The innovative system solution won two awards. Global Finance awarded the group for the ‘Best Treasury Management Systems Program’ and Treasury Today gave an Adam Smith Award in the ‘Highly Commended – One to Watch’ category. Hollema notes: “During the EuroFinance conference in October 2017, we presented our case and the audience was impressed by what we had achieved in such a short time frame; the solution, approach, and project management together with the scrum approach, cutting the process into small pieces.”

Bridging the gap

So what exactly made this project so successful? Van der Zwan says: “Our aim was to unlock funds for our investments in working capital. By freeing up that liquidity we were able to keep funding the business according to plan and without any need to postpone certain productions. The business case was easily made from a treasury perspective, it pays for itself quickly, but it also unlocks the liquidity we need in order to be able to grow the business. During the process, there was a snowball effect by which we’re moving from one improvement to the next. Also, the opcos realized what we were trying to achieve and proposed their own initiatives, which fitted perfectly in our overall strategy. A lot of elements came together and were unlocked in this transformation process by a small and high-quality team of Endemol Shine and Zanders people.”

Hollema adds: “From the investment point of view the treasury transformation project was a real success. By unlocking trapped cash for the company, the whole business case is basically paid out of the savings achieved in the first six months. Remember our financing costs are high given our CCC+ rating. We started to build in mid-2017 and by the end of the year the investment in the transformation was repaid, from that perspective.”

To be continued

It was the first time that the company’s head office was centralizing some activities. Van der Zwan says: “If we had taken a ‘big bang’ bank rationalization approach and required opcos to change their invoicing details, electronic banking, etc., we would have seen strong resistance. But instead we said: you can stay with your bank, things will remain as they are, we only want visibility and access. We wanted the transformation to disrupt as little as possible but on the other hand we knew exactly what our end goal was. Step-by-step, with support from the opcos, we will move to that end goal. Once you take the first step, the next step is obvious, and that response was exactly what we saw from our opcos. The support we received from both management and opcos was a big help during implementation.” Zanders consultant Adela Kozelova adds: “Endemol Shine’s treasury acted quickly, while doing things step-by-step, to get as many people on board as possible – a good example for many companies.”

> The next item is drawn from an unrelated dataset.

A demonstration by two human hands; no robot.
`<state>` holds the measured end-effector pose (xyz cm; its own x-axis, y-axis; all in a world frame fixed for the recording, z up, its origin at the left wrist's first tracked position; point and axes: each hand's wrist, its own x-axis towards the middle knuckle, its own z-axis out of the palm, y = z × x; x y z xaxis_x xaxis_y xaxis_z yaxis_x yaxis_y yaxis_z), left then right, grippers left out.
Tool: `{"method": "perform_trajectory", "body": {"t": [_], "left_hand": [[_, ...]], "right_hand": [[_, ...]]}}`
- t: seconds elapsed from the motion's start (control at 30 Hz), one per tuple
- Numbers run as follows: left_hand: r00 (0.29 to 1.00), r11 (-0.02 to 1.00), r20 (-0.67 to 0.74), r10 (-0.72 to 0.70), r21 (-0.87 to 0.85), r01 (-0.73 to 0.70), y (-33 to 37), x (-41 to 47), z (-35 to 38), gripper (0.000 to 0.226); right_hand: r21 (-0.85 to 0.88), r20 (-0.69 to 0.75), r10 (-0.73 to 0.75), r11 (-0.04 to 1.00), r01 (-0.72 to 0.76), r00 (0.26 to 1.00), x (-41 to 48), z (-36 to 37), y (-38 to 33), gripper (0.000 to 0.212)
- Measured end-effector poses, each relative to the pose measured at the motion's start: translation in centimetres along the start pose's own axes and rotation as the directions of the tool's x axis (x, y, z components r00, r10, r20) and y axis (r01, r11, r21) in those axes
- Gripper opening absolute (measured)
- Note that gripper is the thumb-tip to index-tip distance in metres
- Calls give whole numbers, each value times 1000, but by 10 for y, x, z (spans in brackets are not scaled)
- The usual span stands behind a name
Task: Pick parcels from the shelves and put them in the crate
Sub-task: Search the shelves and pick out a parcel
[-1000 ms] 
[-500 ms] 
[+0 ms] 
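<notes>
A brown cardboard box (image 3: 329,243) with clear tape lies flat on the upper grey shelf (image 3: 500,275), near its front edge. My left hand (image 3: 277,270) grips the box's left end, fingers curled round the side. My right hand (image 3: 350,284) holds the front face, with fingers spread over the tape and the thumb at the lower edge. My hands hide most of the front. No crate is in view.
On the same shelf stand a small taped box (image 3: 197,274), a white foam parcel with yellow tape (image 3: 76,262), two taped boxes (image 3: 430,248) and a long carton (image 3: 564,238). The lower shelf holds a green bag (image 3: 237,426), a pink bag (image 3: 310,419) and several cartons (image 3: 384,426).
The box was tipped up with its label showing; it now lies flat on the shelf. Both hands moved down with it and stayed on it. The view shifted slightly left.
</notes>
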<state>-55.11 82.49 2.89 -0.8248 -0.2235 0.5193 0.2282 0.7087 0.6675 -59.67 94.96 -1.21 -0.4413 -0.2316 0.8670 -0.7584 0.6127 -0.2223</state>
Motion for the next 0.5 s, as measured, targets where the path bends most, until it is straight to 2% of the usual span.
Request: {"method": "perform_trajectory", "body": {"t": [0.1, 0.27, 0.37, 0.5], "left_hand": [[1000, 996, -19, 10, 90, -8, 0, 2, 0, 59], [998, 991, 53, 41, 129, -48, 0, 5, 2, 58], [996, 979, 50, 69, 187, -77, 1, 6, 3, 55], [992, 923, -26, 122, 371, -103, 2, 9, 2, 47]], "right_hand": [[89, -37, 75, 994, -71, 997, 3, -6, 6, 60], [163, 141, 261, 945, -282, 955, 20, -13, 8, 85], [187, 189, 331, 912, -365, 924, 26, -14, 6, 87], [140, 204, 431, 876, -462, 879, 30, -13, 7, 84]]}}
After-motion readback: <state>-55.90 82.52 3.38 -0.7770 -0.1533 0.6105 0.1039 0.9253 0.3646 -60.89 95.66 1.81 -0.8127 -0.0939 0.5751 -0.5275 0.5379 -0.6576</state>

With greater visibility of the company’s cash, the treasury team will be able to better evaluate which businesses are performing well and where to allocate capital. Hollema concludes: “We now pick up information via the bank statements, which doesn't require additional reporting from the opcos, but is very useful for us as a group and can even be seen as an early warning indicator on how our businesses are performing. The next steps involve the creation of cash P&Ls and cash flow overviews from this info, eliminating more manual processes by integrating the local ERPs with the FIS Integrity Solution to help improve real-time cash forecasting. Better control over FX and simplification of the IC settlement process by optimizing the in-house bank (IHB) module are also high on the priority list. The banks and bank accounts will need to be further rationalized to help the opcos. They do a lot of things that can better be centralized so they can focus on doing business. We are a business partner to our opcos, we take care of the whole financial logistics. Zanders and FIS are our sparring partners and we use them to discuss what to do in the next phase.”